No se trata simplemente de una bombilla rota; es un desastre total. De repente, las obleas quedan cubiertas de fragmentos de cuarzo y gas halógeno. Un pequeño fallo puede provocar una reacción en cadena que destruye todo el lote de productos. Es un problema del cual nadie quiere ser víctima.
Por eso diseñamos nuestros calentadores infrarrojos de esa manera. Queríamos evitar que esa cadena de fallos tuviera lugar desde el principio.
Manejo de los “esquirlas”
No nos confiamos únicamente en una carcasa de cuarzo para proteger todo. Eso solo traería problemas. En su lugar, envolvemos los componentes en una capa de protección adicional. Puedes pensar en esto como una red de seguridad. Si la lámpara se rompe debido al estrés térmico, la capa de protección atrapa los fragmentos de vidrio. Así, no hay partículas que puedan dañar el sustrato. Mantienes así tu área de fabricación limpia.

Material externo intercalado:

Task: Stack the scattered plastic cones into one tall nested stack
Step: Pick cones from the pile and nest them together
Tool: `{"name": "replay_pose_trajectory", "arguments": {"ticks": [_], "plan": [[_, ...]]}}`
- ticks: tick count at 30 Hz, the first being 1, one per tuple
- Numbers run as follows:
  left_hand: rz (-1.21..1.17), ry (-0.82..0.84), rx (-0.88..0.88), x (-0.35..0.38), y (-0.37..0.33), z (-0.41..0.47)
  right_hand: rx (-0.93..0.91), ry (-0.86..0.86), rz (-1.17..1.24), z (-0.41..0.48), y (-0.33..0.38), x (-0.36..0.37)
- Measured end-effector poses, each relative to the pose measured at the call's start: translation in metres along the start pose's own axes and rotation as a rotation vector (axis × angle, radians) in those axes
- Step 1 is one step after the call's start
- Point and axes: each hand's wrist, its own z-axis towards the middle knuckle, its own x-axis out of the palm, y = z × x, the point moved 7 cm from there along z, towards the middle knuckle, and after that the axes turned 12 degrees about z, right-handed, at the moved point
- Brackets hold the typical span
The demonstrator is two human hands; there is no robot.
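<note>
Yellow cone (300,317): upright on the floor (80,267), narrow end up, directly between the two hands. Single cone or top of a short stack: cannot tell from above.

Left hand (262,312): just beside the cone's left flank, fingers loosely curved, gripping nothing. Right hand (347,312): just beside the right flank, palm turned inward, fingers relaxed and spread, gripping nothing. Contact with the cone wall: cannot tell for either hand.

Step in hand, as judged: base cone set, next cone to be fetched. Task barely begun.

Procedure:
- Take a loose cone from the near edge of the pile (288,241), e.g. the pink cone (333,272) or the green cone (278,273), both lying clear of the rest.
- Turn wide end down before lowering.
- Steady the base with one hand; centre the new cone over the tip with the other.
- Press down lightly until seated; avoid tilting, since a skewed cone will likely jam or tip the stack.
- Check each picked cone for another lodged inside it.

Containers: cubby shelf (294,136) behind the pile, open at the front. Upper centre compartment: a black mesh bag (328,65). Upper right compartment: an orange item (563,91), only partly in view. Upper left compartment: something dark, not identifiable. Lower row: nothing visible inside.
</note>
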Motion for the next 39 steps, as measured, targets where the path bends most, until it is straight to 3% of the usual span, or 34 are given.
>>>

El problema de la temperatura
Cuando se utiliza la máxima potencia, la unión entre el filamento y el cuarzo se vuelve vulnerable. Es allí donde la mayoría de las lámparas fallan. La unión se rompe, entra oxígeno, el filamento se rompe… y la lámpara explota.
Para evitar esto, utilizamos tapones reforzados en los extremos de las lámparas. Al mantener la temperatura estable en esa zona, la lámpara dura más tiempo. Es una solución sencilla, pero evita muchos problemas.
El sacrificio necesario
Bueno, seamos honestos: añadir una capa de protección significa que una pequeña parte de la energía infrarroja no llegará hasta las obleas. Podrías ver una disminución del 3-5% en la cantidad de calor que llega a las obleas.
Pero aquí está el punto: preferiría sacrificar un 3% de eficiencia antes que permitir que todo el proceso se detuviera. Es un precio pequeño a pagar por tener la certeza de que tu lote de productos no será destruido por algún fragmento de vidrio.
Reemplazo fácil
También nos aseguramos de que estos dispositivos sean fáciles de reemplazar. Cuando una lámpara llega al final de su vida útil, basta con sacarla completamente. No hay necesidad de preocuparse por dejar fragmentos de vidrio dentro de la cámara. Solo hay que extraerla, conectar la nueva lámpara, verificar el sellado y listo. Asegúrate solo de que la ventilación funcione bien para eliminar los gases restantes.